### Supplied records:
********************
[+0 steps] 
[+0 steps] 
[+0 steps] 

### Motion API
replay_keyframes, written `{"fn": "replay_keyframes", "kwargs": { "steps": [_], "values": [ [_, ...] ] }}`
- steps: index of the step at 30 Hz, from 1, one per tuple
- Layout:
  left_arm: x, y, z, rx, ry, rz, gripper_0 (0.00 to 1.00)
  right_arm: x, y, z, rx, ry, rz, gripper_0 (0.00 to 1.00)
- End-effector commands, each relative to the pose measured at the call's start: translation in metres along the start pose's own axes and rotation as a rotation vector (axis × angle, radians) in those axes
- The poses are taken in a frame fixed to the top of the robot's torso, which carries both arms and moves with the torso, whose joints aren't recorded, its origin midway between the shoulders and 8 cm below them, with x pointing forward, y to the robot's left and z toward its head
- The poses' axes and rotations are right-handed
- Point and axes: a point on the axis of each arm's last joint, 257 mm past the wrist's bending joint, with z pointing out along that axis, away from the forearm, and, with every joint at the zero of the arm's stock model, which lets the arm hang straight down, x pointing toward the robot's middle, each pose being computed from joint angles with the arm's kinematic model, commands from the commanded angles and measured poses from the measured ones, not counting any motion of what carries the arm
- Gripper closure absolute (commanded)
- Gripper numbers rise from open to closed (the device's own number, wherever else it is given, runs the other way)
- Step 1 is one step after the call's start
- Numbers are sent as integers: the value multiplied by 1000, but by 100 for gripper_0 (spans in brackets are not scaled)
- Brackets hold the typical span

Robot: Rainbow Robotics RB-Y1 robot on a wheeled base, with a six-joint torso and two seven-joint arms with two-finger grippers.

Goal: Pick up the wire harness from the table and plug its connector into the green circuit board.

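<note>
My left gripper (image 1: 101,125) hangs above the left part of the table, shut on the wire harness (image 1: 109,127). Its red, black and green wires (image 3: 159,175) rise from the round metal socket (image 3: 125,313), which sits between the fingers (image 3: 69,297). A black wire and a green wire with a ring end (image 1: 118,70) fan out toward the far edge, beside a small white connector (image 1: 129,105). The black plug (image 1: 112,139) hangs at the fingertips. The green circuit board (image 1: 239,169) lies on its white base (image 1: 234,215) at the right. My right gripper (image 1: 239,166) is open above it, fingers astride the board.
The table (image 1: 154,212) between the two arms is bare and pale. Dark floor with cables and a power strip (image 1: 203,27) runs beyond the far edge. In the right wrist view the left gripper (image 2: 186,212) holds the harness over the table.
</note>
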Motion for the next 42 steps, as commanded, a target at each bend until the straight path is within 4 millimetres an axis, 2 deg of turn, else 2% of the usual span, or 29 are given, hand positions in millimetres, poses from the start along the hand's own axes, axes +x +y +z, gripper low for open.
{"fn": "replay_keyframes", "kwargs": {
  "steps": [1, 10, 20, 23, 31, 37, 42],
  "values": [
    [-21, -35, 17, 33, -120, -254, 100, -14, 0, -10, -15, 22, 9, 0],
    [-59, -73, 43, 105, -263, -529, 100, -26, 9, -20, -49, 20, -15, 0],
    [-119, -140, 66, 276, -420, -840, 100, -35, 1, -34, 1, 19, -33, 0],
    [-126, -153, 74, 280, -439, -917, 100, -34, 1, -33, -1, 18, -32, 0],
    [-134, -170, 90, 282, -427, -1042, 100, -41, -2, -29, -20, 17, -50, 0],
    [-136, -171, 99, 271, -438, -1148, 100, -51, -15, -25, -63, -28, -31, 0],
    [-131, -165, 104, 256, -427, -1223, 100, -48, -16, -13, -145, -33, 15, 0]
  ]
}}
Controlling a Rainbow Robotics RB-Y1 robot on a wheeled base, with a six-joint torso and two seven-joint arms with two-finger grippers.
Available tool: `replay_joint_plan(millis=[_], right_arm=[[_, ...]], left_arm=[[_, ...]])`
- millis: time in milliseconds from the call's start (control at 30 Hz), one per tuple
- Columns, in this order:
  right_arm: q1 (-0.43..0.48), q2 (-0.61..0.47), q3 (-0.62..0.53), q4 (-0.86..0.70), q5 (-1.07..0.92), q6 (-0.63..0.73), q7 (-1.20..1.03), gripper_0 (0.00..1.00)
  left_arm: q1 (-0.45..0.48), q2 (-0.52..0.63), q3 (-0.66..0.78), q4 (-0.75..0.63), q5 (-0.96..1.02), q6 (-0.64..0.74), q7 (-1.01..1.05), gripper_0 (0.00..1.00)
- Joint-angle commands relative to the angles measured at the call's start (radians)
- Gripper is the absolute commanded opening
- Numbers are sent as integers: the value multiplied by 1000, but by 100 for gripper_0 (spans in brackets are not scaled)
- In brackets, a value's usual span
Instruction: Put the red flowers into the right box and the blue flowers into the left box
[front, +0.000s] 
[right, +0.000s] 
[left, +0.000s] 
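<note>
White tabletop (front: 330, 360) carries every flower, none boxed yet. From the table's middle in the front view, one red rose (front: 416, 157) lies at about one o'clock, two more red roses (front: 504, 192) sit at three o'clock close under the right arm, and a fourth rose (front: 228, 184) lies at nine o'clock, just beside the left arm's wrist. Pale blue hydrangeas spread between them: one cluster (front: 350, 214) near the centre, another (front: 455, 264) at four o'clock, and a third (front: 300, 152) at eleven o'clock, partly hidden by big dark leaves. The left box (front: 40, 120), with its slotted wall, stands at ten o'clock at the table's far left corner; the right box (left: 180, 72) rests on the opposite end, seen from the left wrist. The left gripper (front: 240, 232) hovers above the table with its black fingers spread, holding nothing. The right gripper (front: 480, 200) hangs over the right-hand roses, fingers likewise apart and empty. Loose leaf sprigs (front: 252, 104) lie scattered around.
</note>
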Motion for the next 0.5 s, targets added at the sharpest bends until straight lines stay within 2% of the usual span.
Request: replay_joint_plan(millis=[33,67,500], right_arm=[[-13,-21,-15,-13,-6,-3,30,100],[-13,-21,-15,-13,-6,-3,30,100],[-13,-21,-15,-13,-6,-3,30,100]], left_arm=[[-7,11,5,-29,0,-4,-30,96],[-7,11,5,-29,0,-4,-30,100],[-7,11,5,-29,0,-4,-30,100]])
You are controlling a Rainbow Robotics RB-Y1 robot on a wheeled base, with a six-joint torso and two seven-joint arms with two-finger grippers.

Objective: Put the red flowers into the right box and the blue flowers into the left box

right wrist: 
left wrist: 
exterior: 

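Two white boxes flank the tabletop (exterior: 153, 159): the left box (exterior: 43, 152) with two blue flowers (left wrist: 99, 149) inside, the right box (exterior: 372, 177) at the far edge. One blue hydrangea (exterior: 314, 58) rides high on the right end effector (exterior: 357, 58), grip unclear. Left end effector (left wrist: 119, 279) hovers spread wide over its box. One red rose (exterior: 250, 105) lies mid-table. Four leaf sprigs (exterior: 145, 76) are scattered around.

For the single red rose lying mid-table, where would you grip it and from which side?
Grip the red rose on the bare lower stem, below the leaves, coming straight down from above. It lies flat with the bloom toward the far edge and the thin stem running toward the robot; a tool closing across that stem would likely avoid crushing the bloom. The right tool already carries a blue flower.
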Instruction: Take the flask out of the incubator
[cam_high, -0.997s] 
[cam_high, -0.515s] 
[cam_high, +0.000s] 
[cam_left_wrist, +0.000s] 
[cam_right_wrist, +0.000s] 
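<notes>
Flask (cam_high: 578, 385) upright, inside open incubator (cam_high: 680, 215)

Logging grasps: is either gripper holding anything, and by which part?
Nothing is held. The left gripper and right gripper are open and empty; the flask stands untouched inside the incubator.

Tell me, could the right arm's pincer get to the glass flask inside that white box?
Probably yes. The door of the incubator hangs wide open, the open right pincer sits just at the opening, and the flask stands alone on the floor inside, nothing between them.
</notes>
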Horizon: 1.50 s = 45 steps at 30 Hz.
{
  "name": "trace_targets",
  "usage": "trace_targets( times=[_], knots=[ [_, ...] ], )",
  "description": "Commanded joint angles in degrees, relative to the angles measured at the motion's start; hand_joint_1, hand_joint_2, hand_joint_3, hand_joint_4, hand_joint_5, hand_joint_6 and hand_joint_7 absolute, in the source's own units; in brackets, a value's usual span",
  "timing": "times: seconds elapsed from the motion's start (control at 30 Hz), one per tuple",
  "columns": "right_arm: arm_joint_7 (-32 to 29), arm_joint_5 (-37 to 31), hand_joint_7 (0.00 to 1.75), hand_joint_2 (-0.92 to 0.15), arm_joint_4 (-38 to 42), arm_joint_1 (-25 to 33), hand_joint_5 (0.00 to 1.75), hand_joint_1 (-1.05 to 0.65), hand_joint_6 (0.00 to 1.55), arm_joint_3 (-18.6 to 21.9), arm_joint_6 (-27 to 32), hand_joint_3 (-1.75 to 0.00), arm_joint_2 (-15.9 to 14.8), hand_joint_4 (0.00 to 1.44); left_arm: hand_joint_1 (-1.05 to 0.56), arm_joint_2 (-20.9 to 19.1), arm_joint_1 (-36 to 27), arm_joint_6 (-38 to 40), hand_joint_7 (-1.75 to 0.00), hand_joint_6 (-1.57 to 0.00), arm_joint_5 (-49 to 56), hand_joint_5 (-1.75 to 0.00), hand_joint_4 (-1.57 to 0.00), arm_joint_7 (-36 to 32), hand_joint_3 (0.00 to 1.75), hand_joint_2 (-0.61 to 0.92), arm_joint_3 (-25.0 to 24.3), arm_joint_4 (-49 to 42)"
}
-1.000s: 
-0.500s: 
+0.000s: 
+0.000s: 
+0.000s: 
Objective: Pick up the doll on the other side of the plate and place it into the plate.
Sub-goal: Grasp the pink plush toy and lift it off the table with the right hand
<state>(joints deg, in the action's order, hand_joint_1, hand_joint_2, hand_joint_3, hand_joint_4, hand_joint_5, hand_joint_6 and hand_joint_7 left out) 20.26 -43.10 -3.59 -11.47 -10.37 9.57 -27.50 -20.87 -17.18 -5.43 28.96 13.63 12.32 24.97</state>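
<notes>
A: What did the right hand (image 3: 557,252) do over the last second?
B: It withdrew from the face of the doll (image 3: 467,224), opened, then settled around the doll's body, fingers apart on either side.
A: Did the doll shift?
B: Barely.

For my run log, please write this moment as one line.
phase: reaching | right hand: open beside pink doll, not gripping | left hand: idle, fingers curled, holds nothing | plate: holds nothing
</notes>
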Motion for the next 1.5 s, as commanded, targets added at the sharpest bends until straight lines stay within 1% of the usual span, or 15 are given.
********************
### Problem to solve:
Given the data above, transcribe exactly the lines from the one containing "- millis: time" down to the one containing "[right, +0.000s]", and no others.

### Answer section:
- millis: time in milliseconds from the call's start (control at 30 Hz), one per tuple
- Columns, in this order:
  right_arm: q1 (-0.43..0.48), q2 (-0.61..0.47), q3 (-0.62..0.53), q4 (-0.86..0.70), q5 (-1.07..0.92), q6 (-0.63..0.73), q7 (-1.20..1.03), gripper_0 (0.00..1.00)
  left_arm: q1 (-0.45..0.48), q2 (-0.52..0.63), q3 (-0.66..0.78), q4 (-0.75..0.63), q5 (-0.96..1.02), q6 (-0.64..0.74), q7 (-1.01..1.05), gripper_0 (0.00..1.00)
- Joint-angle commands relative to the angles measured at the call's start (radians)
- Gripper is the absolute commanded opening
- Numbers are sent as integers: the value multiplied by 1000, but by 100 for gripper_0 (spans in brackets are not scaled)
- In brackets, a value's usual span
Instruction: Put the red flowers into the right box and the blue flowers into the left box
[front, +0.000s] 
[right, +0.000s] 

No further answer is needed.